WORK REQUEST | Retype all the entries word for word, but omit the pictures.

DATA SUPPLIED |

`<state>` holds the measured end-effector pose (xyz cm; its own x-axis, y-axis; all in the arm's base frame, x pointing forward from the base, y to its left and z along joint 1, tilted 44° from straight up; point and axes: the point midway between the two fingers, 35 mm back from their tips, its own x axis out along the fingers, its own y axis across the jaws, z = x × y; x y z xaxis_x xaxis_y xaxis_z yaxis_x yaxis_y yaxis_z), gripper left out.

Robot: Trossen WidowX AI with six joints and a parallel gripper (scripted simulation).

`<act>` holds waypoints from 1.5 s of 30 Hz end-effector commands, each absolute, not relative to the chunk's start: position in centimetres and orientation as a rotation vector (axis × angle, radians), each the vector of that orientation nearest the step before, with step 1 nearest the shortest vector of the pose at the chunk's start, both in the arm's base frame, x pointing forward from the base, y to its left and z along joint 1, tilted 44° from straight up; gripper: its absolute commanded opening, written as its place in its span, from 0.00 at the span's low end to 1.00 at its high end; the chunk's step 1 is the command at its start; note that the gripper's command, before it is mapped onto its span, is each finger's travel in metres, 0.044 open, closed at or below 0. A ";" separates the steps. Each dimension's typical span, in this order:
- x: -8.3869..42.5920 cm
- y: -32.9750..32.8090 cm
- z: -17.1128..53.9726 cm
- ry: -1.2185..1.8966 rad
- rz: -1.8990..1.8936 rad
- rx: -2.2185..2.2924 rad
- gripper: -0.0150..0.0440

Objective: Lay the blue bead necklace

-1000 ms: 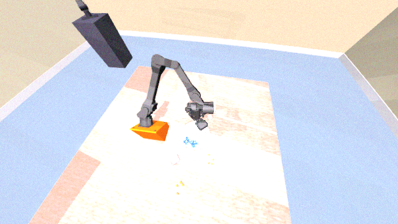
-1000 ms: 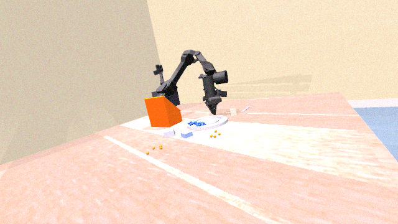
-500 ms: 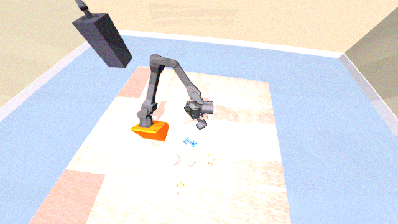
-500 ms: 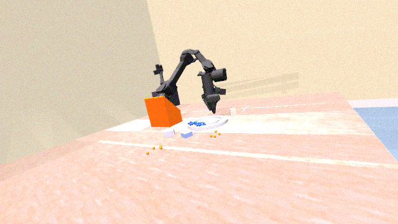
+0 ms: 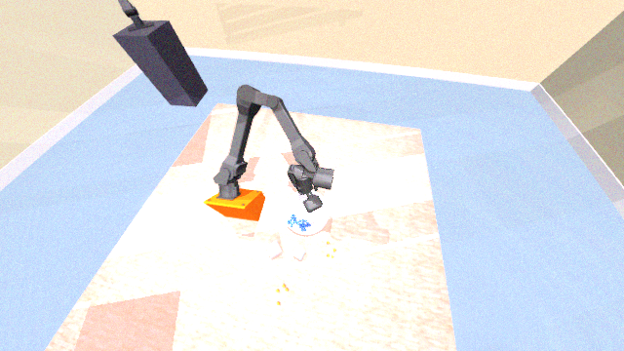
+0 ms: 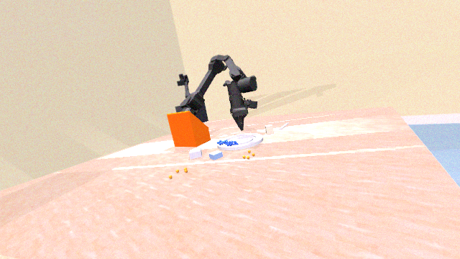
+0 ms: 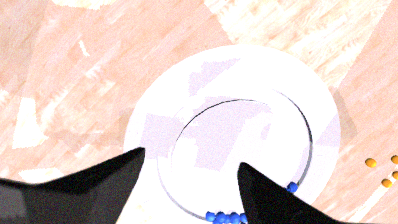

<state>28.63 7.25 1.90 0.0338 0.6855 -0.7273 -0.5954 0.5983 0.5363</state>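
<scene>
The blue bead necklace (image 5: 303,225) (image 6: 230,143) (image 7: 234,218) lies bunched on one side of the round white bead board (image 5: 319,229) (image 6: 256,140) (image 7: 320,115). In the wrist view a few of its beads show at the bottom, by the groove's lower arc, partly behind a finger; one bead sits at the groove's lower right. Whether the bunched beads sit down in the groove cannot be told. My gripper (image 7: 192,161) (image 6: 241,129) is open and empty, its fingers wide apart above the board. In the top and exterior views it hangs over the board's far part, beside the bunch.
A white block (image 6: 195,154) and a bluish block (image 6: 215,155) lie in front of the board. Two groups of small orange beads (image 5: 284,286) (image 6: 248,157) (image 7: 370,163) lie near. A pale block (image 6: 269,129) stands behind the board. The orange base (image 5: 244,211) (image 6: 187,129) is at the left.
</scene>
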 end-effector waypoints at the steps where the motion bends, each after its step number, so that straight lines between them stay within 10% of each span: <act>1: 27.5 4.6 -0.3 1.237 0.930 0.157 0.59; 45: 23.2 0.7 -7.8 1.346 0.790 0.370 0.59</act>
<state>23.56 0.16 -7.32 0.0258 0.6868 -0.7264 -0.3029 0.6978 0.6491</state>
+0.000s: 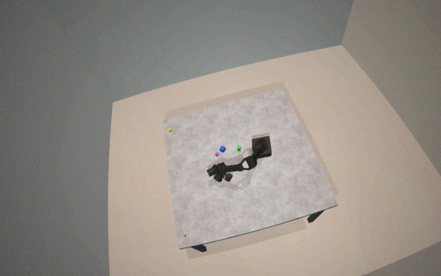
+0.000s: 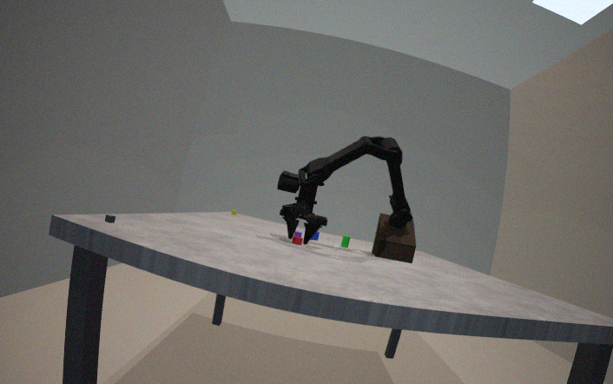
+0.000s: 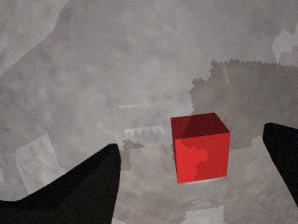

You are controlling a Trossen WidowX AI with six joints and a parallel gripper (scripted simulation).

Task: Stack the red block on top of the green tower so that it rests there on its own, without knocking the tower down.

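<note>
Blue cube and tiny purple cube just beyond claw; yellow cube, dark cube way off near bench corners.
</note>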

PROBLEM SOLUTION |
`<state>` holds the measured end-effector pose (xyz cm; its own x-axis, y-axis; all in the arm's base frame, x pointing forward from the base, y to its left and z along joint 1, tilted 44° from straight up; point and axes: the point midway between the two fingers, 35 mm back from their tips, its own x axis out along the fingers, its own y axis across the jaws, z = x × y; x y z xaxis_x xaxis_y xaxis_z yaxis_x yaxis_y yaxis_z), gripper left out.

Robot: Trossen WidowX AI with six joints and a parallel gripper (scripted simulation).

`<act>` holds waypoints from 1.5 s of 30 Hz end-effector commands, each absolute, not relative to the chunk's start: position in centimetres and orientation as a rotation vector (axis × angle, radians), each the vector of that orientation nearest the step before, with step 1 nearest the shortest vector of the pose at the chunk's start, both in the arm's base frame, x pointing forward from the base, y to its left and z along joint 1, tilted 44° from straight up; gripper: its absolute commanded opening, written as its place in its span, from 0.00 at the span's low end to 1.00 at its high end; the chunk's step 1 is the command at its start; note that the gripper's command, before it is mapped onto its span, is each finger's travel in metres, 0.044 open, closed at or below 0. A ";" separates the steps. Each dimension's typical span, in this order:
- x: -8.3869..42.5920 cm
- y: -32.9750..32.8090 cm
- z: -17.1128..53.9726 cm
- ry: -1.2185..1.8966 rad
- rz: -1.8990..1.8936 rad
- rx: -2.2185..2.2924 rad
- gripper: -0.0150..0.0440

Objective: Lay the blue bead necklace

-1000 ms: 
-1000 ms: 
-500 ms: 
-500 ms: 
+0 ms: 
+0 ms: 
+0 ms: 

<state>28.63 7.25 1.90 0.0338 0.6855 -0.7273 -0.5954 0.5983 0.5363</state>
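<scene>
The blue bead necklace (image 5: 303,225) (image 6: 230,143) (image 7: 234,218) lies bunched on one side of the round white bead board (image 5: 319,229) (image 6: 256,140) (image 7: 320,115). In the wrist view a few of its beads show at the bottom, by the groove's lower arc, partly behind a finger; one bead sits at the groove's lower right. Whether the bunched beads sit down in the groove cannot be told. My gripper (image 7: 192,161) (image 6: 241,129) is open and empty, its fingers wide apart above the board. In the top and exterior views it hangs over the board's far part, beside the bunch.
A white block (image 6: 195,154) and a bluish block (image 6: 215,155) lie in front of the board. Two groups of small orange beads (image 5: 284,286) (image 6: 248,157) (image 7: 370,163) lie near. A pale block (image 6: 269,129) stands behind the board. The orange base (image 5: 244,211) (image 6: 187,129) is at the left.
</scene>
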 end-effector waypoints at the steps where the motion bends, each after its step number, so that straight lines between them stay within 10% of each span: <act>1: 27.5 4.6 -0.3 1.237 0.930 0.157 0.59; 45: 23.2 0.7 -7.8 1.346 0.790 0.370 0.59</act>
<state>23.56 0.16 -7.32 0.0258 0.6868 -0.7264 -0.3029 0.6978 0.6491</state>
+0.000s: 
+0.000s: 
+0.000s: 

You are controlling a Trossen WidowX AI with six joints and a parallel gripper (scripted simulation).

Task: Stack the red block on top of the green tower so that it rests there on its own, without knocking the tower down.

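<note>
Blue cube and tiny purple cube just beyond claw; yellow cube, dark cube way off near bench corners.
</note>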

No additional output is expected for this exercise.